El club para el que trabajaba le despidió al conocer la denuncia de la chica, a la que preguntó si había pensado en acostarse con él

06 mar 2022 . Actualizado a las 00:55 h.

Que un profesor de pádel hable de sexo a una alumna menor de edad está fuera de lugar y, además, es delito de acoso sexual. Así lo ha considerado la sección de la Audiencia Provincial con sede en Santiago, que acaba de confirmar en todos sus términos una sentencia del Juzgado de lo Penal número 2 de la ciudad por la que se condenó al monitor al pago de una multa de 1.464 euros —ocho meses con cuota diaria de seis euros—, así como a las costas que originó el proceso judicial.

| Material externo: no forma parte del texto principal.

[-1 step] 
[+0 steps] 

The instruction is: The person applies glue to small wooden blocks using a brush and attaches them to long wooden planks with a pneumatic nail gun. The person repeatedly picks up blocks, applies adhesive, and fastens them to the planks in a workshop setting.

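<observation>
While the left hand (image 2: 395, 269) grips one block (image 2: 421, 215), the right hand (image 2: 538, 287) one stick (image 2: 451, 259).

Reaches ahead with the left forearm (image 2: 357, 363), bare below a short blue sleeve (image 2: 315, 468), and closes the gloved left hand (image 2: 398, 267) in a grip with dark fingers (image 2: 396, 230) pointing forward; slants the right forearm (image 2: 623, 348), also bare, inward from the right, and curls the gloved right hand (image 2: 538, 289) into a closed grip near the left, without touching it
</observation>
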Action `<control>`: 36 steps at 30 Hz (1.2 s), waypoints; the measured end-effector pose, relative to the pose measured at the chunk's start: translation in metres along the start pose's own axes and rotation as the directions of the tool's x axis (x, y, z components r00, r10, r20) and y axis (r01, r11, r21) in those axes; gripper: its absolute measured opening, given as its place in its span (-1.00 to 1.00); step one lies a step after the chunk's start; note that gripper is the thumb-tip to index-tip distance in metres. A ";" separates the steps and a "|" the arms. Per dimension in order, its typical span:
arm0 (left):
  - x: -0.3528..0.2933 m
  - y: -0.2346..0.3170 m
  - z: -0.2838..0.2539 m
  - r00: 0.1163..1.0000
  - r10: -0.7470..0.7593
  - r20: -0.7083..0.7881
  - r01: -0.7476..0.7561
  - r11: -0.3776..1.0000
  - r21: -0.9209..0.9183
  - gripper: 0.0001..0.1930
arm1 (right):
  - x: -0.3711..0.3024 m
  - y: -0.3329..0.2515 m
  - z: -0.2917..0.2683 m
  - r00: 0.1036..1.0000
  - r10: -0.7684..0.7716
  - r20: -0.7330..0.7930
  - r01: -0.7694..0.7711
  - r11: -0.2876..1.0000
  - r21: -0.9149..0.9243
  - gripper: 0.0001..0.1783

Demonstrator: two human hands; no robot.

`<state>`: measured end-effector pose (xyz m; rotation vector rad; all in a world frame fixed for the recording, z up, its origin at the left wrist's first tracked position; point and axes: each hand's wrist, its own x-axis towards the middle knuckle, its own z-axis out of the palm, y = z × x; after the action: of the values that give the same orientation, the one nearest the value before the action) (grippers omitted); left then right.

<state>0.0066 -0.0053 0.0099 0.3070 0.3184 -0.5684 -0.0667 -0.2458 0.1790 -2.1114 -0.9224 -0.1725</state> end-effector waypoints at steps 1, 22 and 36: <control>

El profesor tenía 56 años de edad cuando se produjeron los hechos, el 10 de febrero del 2018. La chica, que no había cumplido los 18, acudía los sábados de 16 a 17 horas para recibir clases de pádel con un grupo, pero fue sola aquel día porque el resto de sus compañeros se ausentaron. «Mientras peloteaban», señala la sentencia en sus hechos probados, el acusado, aprovechando los momentos en los que se acercaba a ella «para recoger alguna pelota o corregirle el saque, comenzó a hacerle preguntas sobre su vida sexual interrogándole sobre si era virgen, sobre si mantenía actualmente relaciones sexuales y comentando que cómo a su edad no estaba pensando todo el día en el sexo».

El monitor de pádel llevó aquella inapropiada conversación al límite cuando acabó preguntándole si había pensando alguna vez en tener relaciones sexuales con él, a lo que la chica contestó con un no. Él le insistió queriendo saber si era porque le veía muy mayor «a lo que la menor contestó afirmativamente, preguntándole [el condenado] entonces que por qué lo había escogido como profesor de pádel, contestándole ella que por sus cualidades profesionales», añade la resolución de la Audiencia compostelana.

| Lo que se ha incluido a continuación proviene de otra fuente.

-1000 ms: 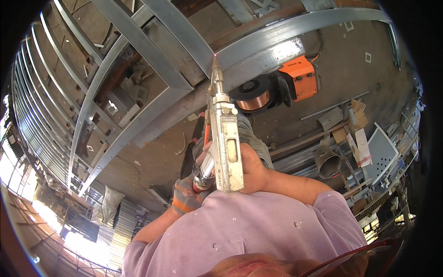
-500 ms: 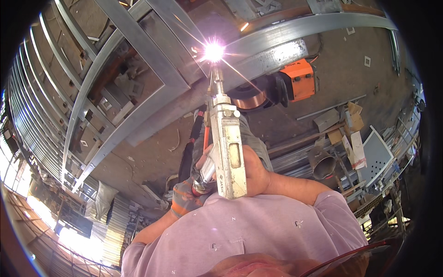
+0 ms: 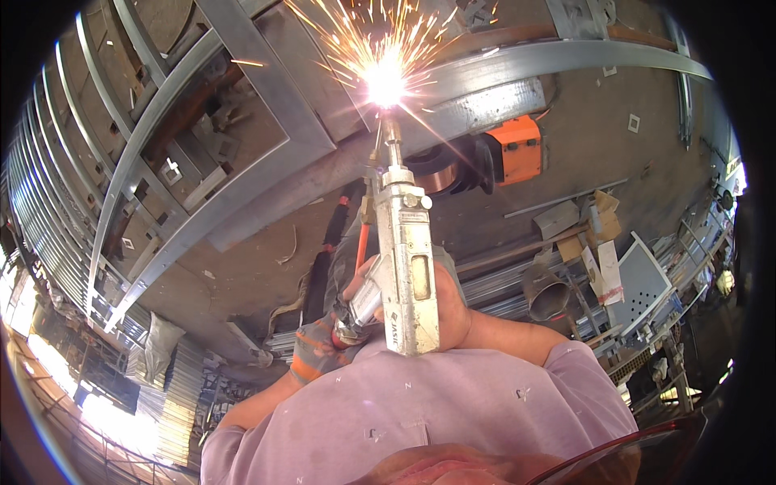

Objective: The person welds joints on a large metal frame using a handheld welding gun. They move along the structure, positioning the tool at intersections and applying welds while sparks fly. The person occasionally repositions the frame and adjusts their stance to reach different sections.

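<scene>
A silver handheld welding torch points away from my chest, its nozzle at a bright, sparking arc on the metal frame. The arc's glare hides the spot where it meets the metal. My right hand, bare, is wrapped around the torch from behind, with most of its fingers out of sight. In a grey and orange glove, my left hand is closed around the lower end of the torch's handle, near a red ring. An orange-red hose or tube runs beside the torch.
Curved metal bars fan out at the left. Beyond the frame stand an orange machine and a copper-coloured wire spool. At the right lie cardboard pieces, a metal pipe and a perforated panel.
The arc now throws a wide fan of orange sparks, where before it was a tighter pinkish glare. Torch and hands sit slightly lower in the view; both grips look the same.
</scene>
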`<state>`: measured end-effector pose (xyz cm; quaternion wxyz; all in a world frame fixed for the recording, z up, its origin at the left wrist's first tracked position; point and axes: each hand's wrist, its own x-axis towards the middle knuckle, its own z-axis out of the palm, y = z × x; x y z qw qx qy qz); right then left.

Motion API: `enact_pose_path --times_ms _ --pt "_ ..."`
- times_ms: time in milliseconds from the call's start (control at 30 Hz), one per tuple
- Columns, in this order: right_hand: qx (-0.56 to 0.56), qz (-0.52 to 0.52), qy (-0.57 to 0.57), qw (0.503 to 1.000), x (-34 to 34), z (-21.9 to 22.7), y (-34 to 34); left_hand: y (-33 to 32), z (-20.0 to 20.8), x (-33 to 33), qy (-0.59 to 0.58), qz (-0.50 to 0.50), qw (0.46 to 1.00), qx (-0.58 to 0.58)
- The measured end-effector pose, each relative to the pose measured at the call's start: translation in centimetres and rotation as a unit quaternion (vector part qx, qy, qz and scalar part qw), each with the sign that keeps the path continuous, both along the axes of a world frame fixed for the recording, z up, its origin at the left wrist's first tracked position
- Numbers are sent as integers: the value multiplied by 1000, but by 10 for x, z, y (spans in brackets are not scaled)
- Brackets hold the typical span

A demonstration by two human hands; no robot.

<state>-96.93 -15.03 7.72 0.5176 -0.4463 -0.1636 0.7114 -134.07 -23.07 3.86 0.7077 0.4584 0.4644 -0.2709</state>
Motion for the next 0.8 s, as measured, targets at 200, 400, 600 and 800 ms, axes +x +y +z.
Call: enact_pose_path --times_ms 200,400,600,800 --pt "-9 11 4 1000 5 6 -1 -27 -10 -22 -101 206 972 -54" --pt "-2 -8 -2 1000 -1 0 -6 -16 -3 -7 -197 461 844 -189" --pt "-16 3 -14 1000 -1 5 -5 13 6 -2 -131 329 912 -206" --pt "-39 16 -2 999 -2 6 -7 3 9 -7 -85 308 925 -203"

Antes de aquel incidente que motivó la denuncia, la relación entre el acusado y su alumna se había limitado estrictamente al ámbito docente salvo algún comentario puntual de aspectos personales que pudiera surgir en el desarrollo de las clases o a través de conversaciones por WhatsApp para comunicar alguna inasistencia a clase, para confirmarlas o para felicitar fechas o eventos concretos. Nada que pudiera inducir a error al monitor sobre un posible interés sexual de la menor en él.

La conversación salida de tono de aquella clase provocó, señala la sentencia, «un enorme estado de nerviosismo y temor a que si trataba de reprobar al acusado su conducta y abandonar la clase, pudiera reaccionar violentamente y trasladarla a un desván próximo a la pista para agredirla sexualmente, por lo que optó por tratar de disimular su miedo y continuar la clase hasta que, ya finalizada contó lo sucedido a dos amigas de su edad».

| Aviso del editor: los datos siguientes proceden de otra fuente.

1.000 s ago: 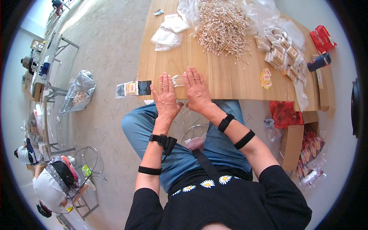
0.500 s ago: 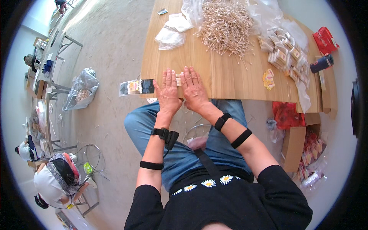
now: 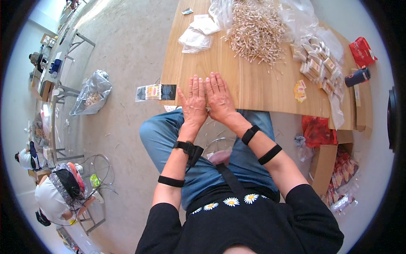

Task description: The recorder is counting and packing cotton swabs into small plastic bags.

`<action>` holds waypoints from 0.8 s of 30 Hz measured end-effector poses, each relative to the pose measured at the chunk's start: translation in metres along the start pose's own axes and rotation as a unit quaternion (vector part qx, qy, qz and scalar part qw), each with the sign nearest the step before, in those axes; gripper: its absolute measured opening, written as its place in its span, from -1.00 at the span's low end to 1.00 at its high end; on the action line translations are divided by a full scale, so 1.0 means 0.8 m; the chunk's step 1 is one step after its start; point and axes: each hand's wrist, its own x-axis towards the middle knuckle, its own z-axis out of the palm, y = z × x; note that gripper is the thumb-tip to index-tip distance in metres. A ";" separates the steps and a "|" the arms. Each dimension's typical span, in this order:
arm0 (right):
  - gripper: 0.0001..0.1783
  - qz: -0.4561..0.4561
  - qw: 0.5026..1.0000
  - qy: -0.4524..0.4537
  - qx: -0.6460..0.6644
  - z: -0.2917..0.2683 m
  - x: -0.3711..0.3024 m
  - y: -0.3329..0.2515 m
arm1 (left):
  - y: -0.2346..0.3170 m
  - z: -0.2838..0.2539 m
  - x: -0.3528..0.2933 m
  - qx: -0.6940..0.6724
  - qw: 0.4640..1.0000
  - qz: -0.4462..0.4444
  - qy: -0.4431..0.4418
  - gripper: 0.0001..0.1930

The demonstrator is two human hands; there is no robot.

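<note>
Flat on the near left part of the wooden table (image 3: 253, 91), my left hand (image 3: 194, 101) lies with its fingers stretched away from me. My right hand (image 3: 220, 100) is laid out flat beside it, the heels of the hands nearly touching. A small row of cotton swabs (image 3: 205, 88) shows in the narrow gap between the fingers; the hands cover any others. Just left of my left hand, a clear bag of cotton swabs with a yellow-orange card (image 3: 153, 92) juts over the table's left edge, next to a black strip (image 3: 169, 92).
A large heap of loose cotton swabs (image 3: 256, 34) lies at the far side. Clear bags (image 3: 196, 40) lie left of it; packed swab bundles (image 3: 315, 65), yellow cards (image 3: 300, 91) and a dark bottle (image 3: 357, 77) are right. An open cardboard box (image 3: 323, 167) stands below the right edge.
My hands have drawn closer together, so the gap with the cotton swabs is narrower. The whole view has shifted slightly.
</note>
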 end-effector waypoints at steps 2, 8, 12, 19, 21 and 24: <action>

Por consejo de las dos chicas a las que relató lo que le había pasado, también relató el incidente a una prima mayor de edad que le instó a que se lo contase a sus padres. Así lo hizo, y una vez que los progenitores de la víctima se enteraron del trance por el que había tenido que pasar su hija se lo comunicaron a la directiva del club, que el 16 de febrero decidió despedir al acusado, que había estado prestando sus servicios en estas instalaciones desde septiembre del 2015.